Twelve public buildings have since been renovated and repurposed to be used as shelters and police stations have been capacitated with sexual assault evidence kits.

“Importantly, legislation currently before Parliament seeks to tighten cases related to domestic violence issues, such as denying offenders bail and sentencing them to long prison terms. The country’s judicial system has handed down harsh penalties and sentences to those found guilty of GBVF,” said Williams.

“As peace-loving and law-abiding South Africans, we must all – individually and collectively – contribute to the safety and well-being of women in our country. The Constitution of the Republic of South Africa of 1996 affirms the right to life and safety for all people.”

She said it is the responsibility of everyone in South Africa to support and help create a non-violent environment for all women.

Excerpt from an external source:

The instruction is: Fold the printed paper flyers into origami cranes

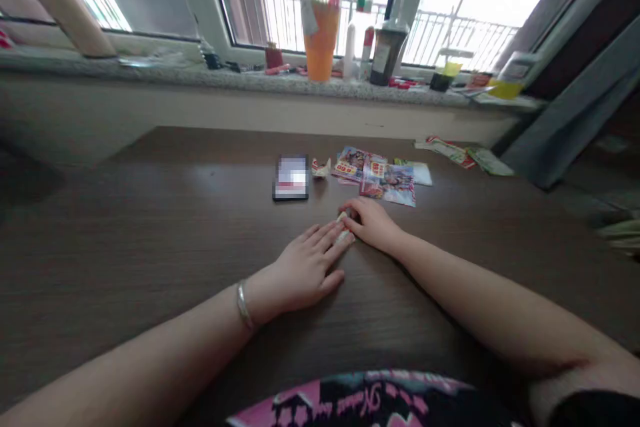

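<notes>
Paper (343,235), small and pale, lies on the table (150,240) between the two hands I watch from afar, mostly hidden by fingers. Its long axis seems to run away from the wearer. My left hand (314,270) rests flat over it, fingers spread, gripping nothing; my right hand (373,221) curls at its far tip, nearer that end, but I cannot tell whether thumb and forefinger actually pinch it.
</notes>
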`<state>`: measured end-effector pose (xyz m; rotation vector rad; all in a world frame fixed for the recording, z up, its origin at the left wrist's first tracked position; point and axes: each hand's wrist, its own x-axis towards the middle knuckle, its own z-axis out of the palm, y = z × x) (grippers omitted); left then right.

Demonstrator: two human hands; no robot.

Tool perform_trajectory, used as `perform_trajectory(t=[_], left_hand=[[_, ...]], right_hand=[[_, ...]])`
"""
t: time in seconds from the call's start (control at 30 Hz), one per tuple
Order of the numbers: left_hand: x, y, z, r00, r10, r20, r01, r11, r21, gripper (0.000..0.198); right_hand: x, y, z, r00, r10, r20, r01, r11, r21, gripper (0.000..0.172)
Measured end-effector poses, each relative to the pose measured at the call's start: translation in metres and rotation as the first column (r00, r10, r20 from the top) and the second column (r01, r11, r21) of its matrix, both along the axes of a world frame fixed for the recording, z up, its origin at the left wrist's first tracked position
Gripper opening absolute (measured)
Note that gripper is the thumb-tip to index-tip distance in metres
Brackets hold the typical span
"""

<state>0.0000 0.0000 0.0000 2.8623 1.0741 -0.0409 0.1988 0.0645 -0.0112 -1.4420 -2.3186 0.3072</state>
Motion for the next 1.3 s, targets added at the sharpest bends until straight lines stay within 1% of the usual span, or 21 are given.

“We need to prevent and stop the violation of women’s rights. Law-enforcement agencies and the criminal justice system alone cannot stop these senseless murders,” said Williams.

“Let us all create the change we want to see, and men have the duty to lead the fight by respecting and accepting decisions made by women, irrespective of tradition, culture and institutional settings. The power is in our hands to empower women.”

She said government departments continue to ensure financial inclusion of women through their procurement plans.

To obtain assistance and counselling on GBVF matters, community members are encouraged to call the GBV command centre on: 0800 428 428.

Callers can also request a social worker from the command centre to contact them by dialling *120*7867# free of charge from any cell phone.